Hace dos veranos la cita fue en el Oye Reggae en Capilla del Monte. Una tarde nublada nos sentamos a tomar una cerveza en el cordón de una vereda, justo en la esquina de Corrientes y otra calle que empezaba con "Fi". Empezamos a joder con que los nombres reales de esas calles eran Connecticut y Philadelphia, de boludos que somos, nomás.
Este enero me llamó y me dijo: "Este verano volvemos tres días a Capilla del Monte, te parece?" Y de tarados, arreglamos para juntarnos ese 17 de febrero a las 12hs en la esquina de Connecticut y Philadelphia.
Estuve ansiosa todos los días que siguieron a esa llamada, porque, si bien este pibe es un perfecto extraño con el que por algún raro motivo no puedo hablar mucho ni me nace acercarme físicamente, todas las caminatas silenciosas a su lado en los últimos veranos, fueron inolvidables.
El 17 de febrero llegué a Capilla poco antes del mediodía. Con la mochilota al hombro pregunté por la calle Corrientes. Cuando llegué me di cuenta que no recordaba el verdadero nombre de la calle Philadelphia. Caminé por Corrientes, para arriba y para abajo, creo que la recorrí toda. Nunca encontré Philadelphia. Él no tiene celular, y yo no tenía señal en el mío.
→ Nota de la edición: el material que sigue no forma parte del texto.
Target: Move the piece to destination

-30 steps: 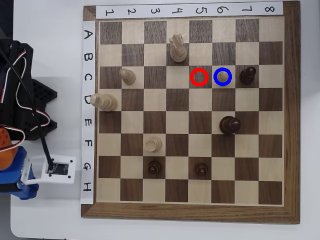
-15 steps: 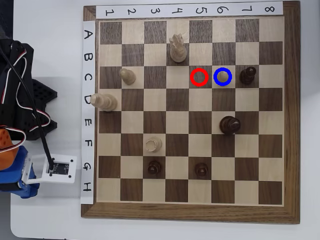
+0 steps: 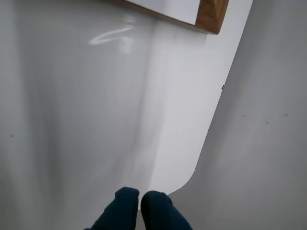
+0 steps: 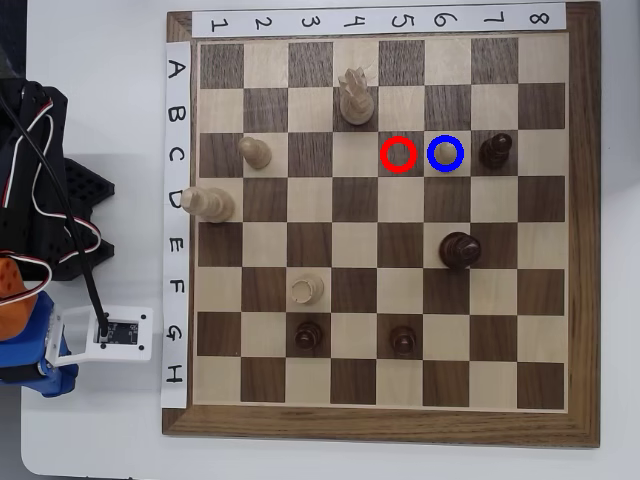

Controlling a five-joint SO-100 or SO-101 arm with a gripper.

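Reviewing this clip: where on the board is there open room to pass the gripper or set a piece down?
Rows A, G and H, plus column 8, are bare on the board. Crowded: row C around the blue ring, flanked by the red ring and a dark pawn. The gripper is off the board.

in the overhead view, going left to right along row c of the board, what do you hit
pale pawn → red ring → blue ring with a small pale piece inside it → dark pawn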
Cerca de las 15hs entré a Internet. No messages.
Me fui a un camping, armé la carpa y deambulé por Capilla del Monte durante los dos días que siguieron, esperando al menos, ya que estaba ahí, ver un ovni, pero ni siquiera eso.
El tercer día, tempranito a la mañana, caminé cuesta arriba al cerro Las Gemelas. Ahí estaba, sentado sobre una piedra tomando mate. Me senté a su lado. No hicieron falta explicaciones. Me convidó un amargo, y charlamos sobre lo que habíamos hecho en nuestras mini vacaciones de dos días, solos en Capilla del Monte. Pasó la mañana, y la tarde nos encontró tomando una cerveza en la esquina de Connecticut y Nueva Orleans.
Por Dios que el verano que viene no se nos ocurra juntarnos en la intersección de esas dos ciudades.